# [Input material]

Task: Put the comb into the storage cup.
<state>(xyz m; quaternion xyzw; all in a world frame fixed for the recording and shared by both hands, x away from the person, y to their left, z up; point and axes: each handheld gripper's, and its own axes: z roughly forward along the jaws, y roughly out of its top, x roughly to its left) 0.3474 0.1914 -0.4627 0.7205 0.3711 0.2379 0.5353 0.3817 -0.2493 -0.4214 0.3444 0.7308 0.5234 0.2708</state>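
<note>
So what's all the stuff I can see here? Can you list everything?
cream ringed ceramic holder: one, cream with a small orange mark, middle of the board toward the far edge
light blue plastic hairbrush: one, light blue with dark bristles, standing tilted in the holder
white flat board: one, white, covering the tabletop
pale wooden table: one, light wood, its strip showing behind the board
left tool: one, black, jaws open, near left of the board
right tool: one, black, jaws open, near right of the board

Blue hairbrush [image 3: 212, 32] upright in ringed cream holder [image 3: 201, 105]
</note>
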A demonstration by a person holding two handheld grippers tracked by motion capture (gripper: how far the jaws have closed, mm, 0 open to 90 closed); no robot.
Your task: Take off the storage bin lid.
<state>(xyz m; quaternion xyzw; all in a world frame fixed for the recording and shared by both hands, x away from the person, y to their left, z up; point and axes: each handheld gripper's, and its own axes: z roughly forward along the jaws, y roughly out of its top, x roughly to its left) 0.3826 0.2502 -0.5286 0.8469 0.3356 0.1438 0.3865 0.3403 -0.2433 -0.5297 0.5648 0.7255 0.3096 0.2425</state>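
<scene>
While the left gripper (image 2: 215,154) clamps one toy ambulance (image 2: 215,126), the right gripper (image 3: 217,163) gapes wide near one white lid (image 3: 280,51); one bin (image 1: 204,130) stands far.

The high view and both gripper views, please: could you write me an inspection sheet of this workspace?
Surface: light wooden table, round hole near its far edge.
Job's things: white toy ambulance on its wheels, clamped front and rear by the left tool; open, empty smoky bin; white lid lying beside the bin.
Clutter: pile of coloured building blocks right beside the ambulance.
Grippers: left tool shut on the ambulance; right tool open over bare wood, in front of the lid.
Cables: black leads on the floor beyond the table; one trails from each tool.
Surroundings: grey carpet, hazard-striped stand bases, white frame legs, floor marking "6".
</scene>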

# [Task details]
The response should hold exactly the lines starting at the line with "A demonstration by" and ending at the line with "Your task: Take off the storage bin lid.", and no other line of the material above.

# [Written answer]
A demonstration by a person holding two handheld grippers tracked by motion capture (gripper: how far the jaws have closed, mm, 0 open to 90 closed); no robot.
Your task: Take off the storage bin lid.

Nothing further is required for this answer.